Wednesday, June 20, 2012

Race Distances

So I got an email from the organizers of the Run for the Dream Half Marathon in Williamsburg stating that the course may have been longer than intended. I knew my time was longer than expected but I figured it was the hills that did me in. Turns out the distance also helped slow me down.

According to them, the distance was "13.46876 miles as opposed to 13.10938, for an “overage” of 0.35938 miles." Not too terrible. My "official" time dropped from 2:33:52 to 2:29:45. Still not my best time but better than before.

I'm glad the organizers listened to the runners with GPS watches and checked the distance. I usually don't put much weight into the GPS distance since it's proven to not be 100% accurate. After you read what goes into making a course USATF certified, you'd understand how a watch can't match the level of detail.
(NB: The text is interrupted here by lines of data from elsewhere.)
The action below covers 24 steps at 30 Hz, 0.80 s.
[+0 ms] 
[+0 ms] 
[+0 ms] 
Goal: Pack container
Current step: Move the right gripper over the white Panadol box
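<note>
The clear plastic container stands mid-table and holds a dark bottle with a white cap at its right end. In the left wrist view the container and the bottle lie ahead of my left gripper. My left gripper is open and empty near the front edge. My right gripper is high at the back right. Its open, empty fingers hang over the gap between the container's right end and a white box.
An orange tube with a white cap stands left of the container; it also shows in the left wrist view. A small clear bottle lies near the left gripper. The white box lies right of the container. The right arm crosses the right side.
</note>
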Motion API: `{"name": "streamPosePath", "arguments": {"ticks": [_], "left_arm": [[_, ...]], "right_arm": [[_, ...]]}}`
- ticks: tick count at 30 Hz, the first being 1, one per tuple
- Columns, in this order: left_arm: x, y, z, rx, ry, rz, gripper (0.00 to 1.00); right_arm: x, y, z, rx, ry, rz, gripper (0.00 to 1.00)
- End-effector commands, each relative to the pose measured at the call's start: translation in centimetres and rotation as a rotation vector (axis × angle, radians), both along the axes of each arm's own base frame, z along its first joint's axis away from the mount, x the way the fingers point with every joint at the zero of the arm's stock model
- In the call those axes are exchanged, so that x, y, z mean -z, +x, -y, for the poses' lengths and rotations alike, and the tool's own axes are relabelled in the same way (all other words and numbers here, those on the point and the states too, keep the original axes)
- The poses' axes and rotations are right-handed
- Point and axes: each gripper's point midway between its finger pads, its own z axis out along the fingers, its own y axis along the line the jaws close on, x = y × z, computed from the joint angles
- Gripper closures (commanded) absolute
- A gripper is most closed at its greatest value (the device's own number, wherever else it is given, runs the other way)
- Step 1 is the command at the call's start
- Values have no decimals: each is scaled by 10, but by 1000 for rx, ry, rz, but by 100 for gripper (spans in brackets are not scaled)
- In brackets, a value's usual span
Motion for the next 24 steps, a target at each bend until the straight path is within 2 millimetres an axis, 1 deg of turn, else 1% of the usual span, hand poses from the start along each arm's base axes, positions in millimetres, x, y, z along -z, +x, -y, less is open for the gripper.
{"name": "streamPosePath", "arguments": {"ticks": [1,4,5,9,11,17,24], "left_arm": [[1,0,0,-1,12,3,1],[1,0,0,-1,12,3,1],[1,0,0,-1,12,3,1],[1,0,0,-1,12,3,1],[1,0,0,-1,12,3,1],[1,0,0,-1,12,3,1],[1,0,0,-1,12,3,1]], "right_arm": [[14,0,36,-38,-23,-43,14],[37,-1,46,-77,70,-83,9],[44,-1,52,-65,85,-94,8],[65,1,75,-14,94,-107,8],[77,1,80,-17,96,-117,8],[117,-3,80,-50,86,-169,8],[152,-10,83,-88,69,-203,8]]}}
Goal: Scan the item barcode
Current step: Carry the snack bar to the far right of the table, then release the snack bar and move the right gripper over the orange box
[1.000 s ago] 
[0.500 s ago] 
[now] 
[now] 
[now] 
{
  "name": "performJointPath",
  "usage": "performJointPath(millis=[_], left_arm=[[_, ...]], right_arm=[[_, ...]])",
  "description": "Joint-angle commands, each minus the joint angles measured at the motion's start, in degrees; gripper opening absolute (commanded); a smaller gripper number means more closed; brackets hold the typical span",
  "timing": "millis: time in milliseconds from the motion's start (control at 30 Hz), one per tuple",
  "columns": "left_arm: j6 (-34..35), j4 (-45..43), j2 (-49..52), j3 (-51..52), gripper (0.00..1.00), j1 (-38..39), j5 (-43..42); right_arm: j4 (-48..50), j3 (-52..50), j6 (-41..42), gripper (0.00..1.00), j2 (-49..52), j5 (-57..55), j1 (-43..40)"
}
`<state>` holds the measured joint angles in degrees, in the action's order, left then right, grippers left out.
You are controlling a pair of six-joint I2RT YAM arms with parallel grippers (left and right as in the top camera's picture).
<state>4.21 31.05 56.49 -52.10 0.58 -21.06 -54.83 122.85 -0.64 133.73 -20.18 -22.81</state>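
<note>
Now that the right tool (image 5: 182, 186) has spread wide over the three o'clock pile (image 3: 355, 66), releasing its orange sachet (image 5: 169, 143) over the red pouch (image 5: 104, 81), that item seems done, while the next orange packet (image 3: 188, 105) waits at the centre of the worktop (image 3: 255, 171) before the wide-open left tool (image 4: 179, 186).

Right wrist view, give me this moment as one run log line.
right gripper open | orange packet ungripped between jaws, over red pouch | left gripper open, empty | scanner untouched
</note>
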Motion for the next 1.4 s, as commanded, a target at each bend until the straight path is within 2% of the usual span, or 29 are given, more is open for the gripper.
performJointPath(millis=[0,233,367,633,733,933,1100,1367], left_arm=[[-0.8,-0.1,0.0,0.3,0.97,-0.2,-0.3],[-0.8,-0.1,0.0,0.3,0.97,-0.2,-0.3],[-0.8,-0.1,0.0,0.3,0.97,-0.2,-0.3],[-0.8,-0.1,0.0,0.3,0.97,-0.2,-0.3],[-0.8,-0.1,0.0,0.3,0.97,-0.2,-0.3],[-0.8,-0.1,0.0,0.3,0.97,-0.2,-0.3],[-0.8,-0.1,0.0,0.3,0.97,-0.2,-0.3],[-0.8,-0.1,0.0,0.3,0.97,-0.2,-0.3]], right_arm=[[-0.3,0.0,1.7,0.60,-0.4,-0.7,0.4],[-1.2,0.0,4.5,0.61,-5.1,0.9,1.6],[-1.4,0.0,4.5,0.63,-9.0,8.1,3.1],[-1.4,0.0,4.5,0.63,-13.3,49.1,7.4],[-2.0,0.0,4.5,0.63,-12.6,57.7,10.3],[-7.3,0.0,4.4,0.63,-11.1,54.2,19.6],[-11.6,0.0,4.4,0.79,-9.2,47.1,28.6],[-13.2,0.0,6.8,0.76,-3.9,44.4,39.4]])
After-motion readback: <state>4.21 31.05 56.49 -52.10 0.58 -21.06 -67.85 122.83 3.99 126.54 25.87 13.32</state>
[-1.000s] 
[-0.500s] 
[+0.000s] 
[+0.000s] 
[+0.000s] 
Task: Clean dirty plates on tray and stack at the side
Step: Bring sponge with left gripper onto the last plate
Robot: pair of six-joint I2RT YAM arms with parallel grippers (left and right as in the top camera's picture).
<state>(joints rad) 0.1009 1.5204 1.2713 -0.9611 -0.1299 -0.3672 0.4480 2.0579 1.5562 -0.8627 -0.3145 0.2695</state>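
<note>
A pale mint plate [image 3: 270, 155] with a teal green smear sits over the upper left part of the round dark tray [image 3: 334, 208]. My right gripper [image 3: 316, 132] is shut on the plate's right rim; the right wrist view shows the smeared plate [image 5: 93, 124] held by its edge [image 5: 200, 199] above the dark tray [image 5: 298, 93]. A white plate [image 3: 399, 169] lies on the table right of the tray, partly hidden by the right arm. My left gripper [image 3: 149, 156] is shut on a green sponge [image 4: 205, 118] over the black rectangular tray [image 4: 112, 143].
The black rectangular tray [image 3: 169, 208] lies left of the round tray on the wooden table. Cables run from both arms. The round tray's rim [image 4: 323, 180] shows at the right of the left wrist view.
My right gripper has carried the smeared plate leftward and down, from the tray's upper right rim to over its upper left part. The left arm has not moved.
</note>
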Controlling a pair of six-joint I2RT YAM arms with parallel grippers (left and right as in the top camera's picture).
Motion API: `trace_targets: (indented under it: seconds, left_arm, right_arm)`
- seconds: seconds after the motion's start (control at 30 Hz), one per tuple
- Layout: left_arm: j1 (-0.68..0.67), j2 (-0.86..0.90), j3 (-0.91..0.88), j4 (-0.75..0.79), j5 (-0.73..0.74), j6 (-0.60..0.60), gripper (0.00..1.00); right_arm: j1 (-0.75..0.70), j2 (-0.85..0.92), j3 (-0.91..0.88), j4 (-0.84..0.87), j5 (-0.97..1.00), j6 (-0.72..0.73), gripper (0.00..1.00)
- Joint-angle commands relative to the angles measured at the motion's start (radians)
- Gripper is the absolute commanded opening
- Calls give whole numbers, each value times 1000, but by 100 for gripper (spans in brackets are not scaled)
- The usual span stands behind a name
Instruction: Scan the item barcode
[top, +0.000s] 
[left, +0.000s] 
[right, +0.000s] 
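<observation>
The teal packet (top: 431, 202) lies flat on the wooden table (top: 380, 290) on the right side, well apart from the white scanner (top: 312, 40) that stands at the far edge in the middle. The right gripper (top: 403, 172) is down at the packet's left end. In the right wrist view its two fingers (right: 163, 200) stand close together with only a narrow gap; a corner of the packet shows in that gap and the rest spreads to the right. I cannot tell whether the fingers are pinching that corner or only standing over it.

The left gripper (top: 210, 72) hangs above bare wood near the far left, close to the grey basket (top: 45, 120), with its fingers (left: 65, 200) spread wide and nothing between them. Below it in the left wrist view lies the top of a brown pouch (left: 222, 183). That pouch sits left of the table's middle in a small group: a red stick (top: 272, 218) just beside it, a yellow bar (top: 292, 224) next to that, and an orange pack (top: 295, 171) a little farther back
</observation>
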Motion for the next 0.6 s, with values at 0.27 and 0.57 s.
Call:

Anyway, I'm glad they listened. It tells me they care enough to read all the comments and to freely admit they made a mistake. Honesty goes a long way in my book.

And while I'm glad they admitted they were at fault, I do have an issue with their time adjustment. I don't like their math. I'm not saying the math isn't valid, but it doesn't factor in the unknown variables. For me, that would be a negative split. Do I negative split every race or every run? Absolutely not. But I do have that tendency, especially in races. And if you look at my report, you'll see that from Mile 11 to the finish, I'm running faster. Mile 11 was 12:30, Mile 12 was 11:22, and Mile 13 was 10:45. A drop in time of 1:45 over the last couple of miles, which doesn't get factored into their equation.

Does this mean they're right and I'm wrong? No. It just means that nobody is perfect. I clearly ran this race much slower than my PR of 2:19:03 (it's even slower than my trail PR of 2:23:24).

So what's the bottom line here? I'm just as much at fault as the race organizers. And if they can admit their mistake, so can I. I had a bad race and they had a bad measurement. Let's call it square and move on to the next event.